A block away there is a plaque tucked away in a front yard filled with so much greenery that the house is almost hidden. Each time I pass, I stop to read, “We would like to acknowledge that we are on the Haldimand Tract, land promised to Six Nations in 1784, traditional territory of the Neutral, Anishnaabeg, and Haudenosauonee peoples.”
As I stroll, I wonder: Who is we? Where is here?
In 2017 the Canadian Association of University Teachers published A Guide to Acknowledging First Peoples and Traditional Territory. Twenty-eight pages long, the document is full of opening gambits for arts, academic and ceremonial events. Many begin, “We would like to acknowledge….”
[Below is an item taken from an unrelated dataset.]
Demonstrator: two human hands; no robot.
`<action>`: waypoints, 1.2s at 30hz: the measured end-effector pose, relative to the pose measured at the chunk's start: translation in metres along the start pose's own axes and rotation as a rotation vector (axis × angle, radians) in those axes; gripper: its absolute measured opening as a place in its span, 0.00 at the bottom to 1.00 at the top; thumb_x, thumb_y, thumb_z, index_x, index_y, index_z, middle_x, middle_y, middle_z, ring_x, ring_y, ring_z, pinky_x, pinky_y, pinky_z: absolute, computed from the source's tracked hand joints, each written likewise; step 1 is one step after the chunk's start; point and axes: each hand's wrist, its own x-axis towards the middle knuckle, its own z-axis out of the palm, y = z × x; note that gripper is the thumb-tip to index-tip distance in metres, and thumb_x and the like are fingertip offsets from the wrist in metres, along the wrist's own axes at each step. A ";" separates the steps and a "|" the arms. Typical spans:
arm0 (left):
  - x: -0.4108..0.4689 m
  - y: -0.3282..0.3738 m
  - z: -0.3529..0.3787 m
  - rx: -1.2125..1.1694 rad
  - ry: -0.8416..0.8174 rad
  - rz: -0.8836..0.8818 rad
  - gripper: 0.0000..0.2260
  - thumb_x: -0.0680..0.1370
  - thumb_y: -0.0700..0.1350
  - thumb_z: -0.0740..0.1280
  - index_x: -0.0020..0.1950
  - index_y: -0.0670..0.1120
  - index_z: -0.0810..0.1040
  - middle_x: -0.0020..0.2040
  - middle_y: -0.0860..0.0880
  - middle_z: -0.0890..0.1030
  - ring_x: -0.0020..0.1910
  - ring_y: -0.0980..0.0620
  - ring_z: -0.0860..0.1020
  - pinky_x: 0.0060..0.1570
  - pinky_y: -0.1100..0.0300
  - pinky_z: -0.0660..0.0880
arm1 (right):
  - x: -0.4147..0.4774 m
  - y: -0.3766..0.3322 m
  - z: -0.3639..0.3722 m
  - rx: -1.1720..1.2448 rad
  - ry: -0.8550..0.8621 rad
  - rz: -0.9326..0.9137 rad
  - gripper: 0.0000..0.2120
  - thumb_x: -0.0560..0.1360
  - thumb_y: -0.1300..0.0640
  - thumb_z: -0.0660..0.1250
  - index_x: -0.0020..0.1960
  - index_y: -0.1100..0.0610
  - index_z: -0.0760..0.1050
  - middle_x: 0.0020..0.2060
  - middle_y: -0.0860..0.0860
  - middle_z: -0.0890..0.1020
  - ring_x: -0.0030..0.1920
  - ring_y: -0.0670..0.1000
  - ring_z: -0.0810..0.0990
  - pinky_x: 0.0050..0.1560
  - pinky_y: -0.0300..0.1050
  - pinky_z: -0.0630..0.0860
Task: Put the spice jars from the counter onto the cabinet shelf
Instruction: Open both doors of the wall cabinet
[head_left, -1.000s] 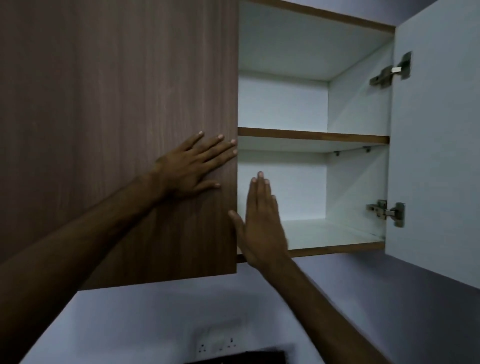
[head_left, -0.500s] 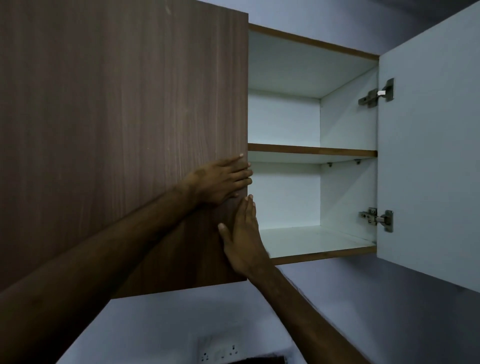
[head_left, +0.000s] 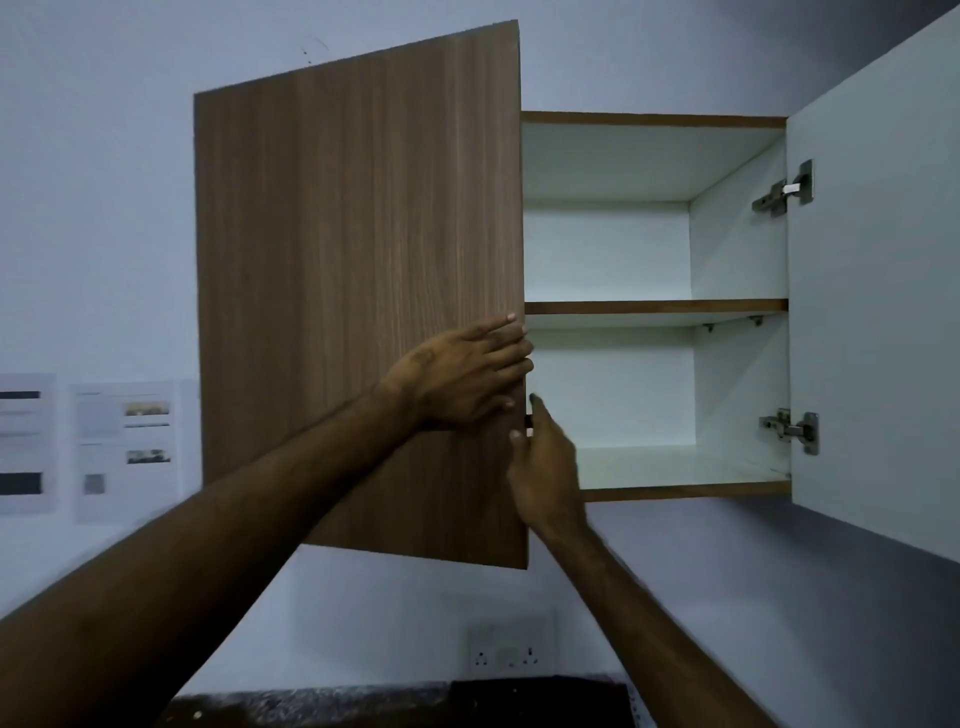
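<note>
We face a wall cabinet (head_left: 654, 120) with 2 doors. The right door (head_left: 878, 291) stands swung fully out, showing its white inner face and 2 hinges. The left door (head_left: 358, 291), wood-grained, stands part-way open, its free vertical edge towards us and its long axis upright.

That edge is what the coming move turns on. Our left hand (head_left: 462, 379) lies flat on the door's outer face with the fingers wrapped round the free edge, grasping it. Our right hand (head_left: 545, 467) is just below, at the same edge, fingers reaching behind it and thumb in front; we judge it a light grip on the door, though the fingers behind are hidden. Both hands hold the door at about the same reach; the left arm (head_left: 208, 571) crosses the door's face, so we judge that swinging the door leftward falls to it.

Inside, the upper shelf (head_left: 654, 306) and the bottom shelf (head_left: 675, 470) carry nothing in the part we can see; the left half is hidden behind the door.

No spice jars are in view. A dark counter strip (head_left: 395, 701) shows at the bottom edge, under a wall socket (head_left: 506, 657), and we cannot tell what stands on it. We judge the task barely begun.
</note>
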 end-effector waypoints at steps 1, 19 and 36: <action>-0.006 -0.002 -0.013 0.013 -0.005 0.038 0.28 0.83 0.57 0.44 0.76 0.44 0.63 0.77 0.43 0.63 0.78 0.45 0.57 0.75 0.50 0.38 | -0.005 -0.005 -0.008 -0.010 0.020 0.002 0.19 0.81 0.59 0.61 0.72 0.59 0.69 0.64 0.56 0.78 0.64 0.56 0.77 0.63 0.50 0.75; -0.194 -0.057 -0.139 -0.011 0.079 -0.044 0.25 0.84 0.59 0.48 0.65 0.43 0.72 0.67 0.39 0.73 0.68 0.40 0.70 0.75 0.41 0.57 | -0.162 -0.189 -0.028 0.163 0.033 -0.086 0.15 0.76 0.51 0.70 0.61 0.54 0.78 0.53 0.49 0.84 0.48 0.49 0.84 0.50 0.46 0.83; -0.447 -0.119 -0.171 -0.143 -0.338 -0.477 0.30 0.83 0.59 0.45 0.80 0.42 0.46 0.81 0.44 0.50 0.80 0.48 0.48 0.77 0.55 0.45 | -0.270 -0.353 0.110 0.192 -0.547 -0.335 0.25 0.83 0.50 0.56 0.78 0.54 0.57 0.77 0.50 0.62 0.75 0.50 0.64 0.74 0.46 0.63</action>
I’m a neighbor to the plaque’s owner. We neighbors love the pieces of land upon which we squat. I tend my front and back yards and say “my,” as if I owned this land. I’m not sure what’s under my neighbor’s yard, but below mine are ritual deposits: thirty-five years of pets, placentas, memorabilia, kid art, toys, and squirrel carcasses. If I had my way about it, my skin and bones would be burned and the ashes buried in the back yard.
To live in Waterloo’s Westmount neighborhood (named after the ritzy Westmount of Montreal), we signed contracts, filled the pockets of lawyers and mortgage companies to purchase our lots and homes. Now we pay property taxes so the region can dump salt on our streets and build a rail system that connects two shopping centres. None of this tax money is mailed as a rent cheque to Neutral, Anishnaabeg, or Haudensosauonee people.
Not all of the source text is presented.